“Yeah. I got the receipt from the credit card.”
“You have a receipt that someone using this card bought gas. That’s all it says. True?”
“I don’t… I don’t get you.”
“The receipt doesn’t say what car received the gas, or what person pumped it.”
The witness still seemed perplexed.
“Isn’t it true, Alicia, that your Grand Prix was parked outside your house at the time of the shooting?”
This time, the witness didn’t answer so quickly. “My car-”
“If I told you that your neighbors will testify that your Grand Prix was parked outside your house at the time of the shooting-”
“Objection, Judge! Objection.”
The judge raised a hand. “The objection is sustained. Mr. Kolarich, you know better. Ladies and gentlemen of the jury, please disregard Mr. Kolarich’s last question. He just stated ‘facts’ to you that haven’t been established as facts.”
“Not yet,” said Kolarich.
The judge turned on Kolarich. “Counsel, you will not interrupt this court, and you are not doing yourself any favors here. This is not the first time I’ve given you this warning. But it will be the last. Are we clear?”
“Yes, Judge.”
“Ladies and gentleman, you are not to believe so-called ‘facts’ just because a lawyer says he has these facts. You will only consider the evidence presented. Now, Mr. Kolarich, see if you can behave yourself.”
“I was driving Bobby’s car,” the witness blurted out.
Kolarich turned to her. “I’m sorry?”
“I just forgot which car, is all.
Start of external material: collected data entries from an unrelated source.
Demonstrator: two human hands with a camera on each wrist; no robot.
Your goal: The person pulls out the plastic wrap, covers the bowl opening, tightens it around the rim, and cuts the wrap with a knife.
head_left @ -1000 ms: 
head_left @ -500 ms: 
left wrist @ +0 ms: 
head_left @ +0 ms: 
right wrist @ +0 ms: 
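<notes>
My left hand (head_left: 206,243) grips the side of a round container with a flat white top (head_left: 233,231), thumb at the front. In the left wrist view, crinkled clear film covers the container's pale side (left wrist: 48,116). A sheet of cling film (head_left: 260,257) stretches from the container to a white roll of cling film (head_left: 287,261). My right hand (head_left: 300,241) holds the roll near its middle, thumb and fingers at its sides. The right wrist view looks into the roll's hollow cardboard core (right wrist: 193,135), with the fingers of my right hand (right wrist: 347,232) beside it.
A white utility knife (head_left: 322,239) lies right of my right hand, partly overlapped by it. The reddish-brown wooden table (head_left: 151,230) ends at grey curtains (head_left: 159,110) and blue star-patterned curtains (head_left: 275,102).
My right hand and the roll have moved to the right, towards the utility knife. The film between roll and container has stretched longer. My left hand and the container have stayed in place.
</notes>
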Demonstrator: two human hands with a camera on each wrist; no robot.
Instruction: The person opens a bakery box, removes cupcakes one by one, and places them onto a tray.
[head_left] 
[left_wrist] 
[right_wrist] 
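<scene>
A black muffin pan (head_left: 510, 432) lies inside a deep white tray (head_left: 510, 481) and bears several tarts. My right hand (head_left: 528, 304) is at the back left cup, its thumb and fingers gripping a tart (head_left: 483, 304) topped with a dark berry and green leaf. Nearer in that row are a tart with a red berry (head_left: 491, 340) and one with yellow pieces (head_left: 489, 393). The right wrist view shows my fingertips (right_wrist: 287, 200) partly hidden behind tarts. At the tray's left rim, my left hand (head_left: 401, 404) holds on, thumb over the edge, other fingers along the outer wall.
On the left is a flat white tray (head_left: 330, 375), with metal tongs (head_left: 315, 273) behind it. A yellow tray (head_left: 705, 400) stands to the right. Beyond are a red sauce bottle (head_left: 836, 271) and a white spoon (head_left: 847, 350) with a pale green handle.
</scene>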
I was driving Bobby’s car. Bobby’s got him a Mercedes he bought. A used one. He’s real proud of it.”
Kolarich paused for a long moment. He raised a hand, as if trying to work it all out. “You drove Bobby’s car.”
“Right. It’s also kinda small like the Grand Prix. I just got mixed up on the car. But it don’t change what I saw.”
“I see. I think I have that record somewhere.” Kolarich trudged back to his table and opened a folder. On the other side, the prosecutors were flipping through some papers themselves. “Okay, here it is. Bobby Skinner drives a 2006 Mercedes C280 4matic. License plate KL-543-301. Does that all sound right?”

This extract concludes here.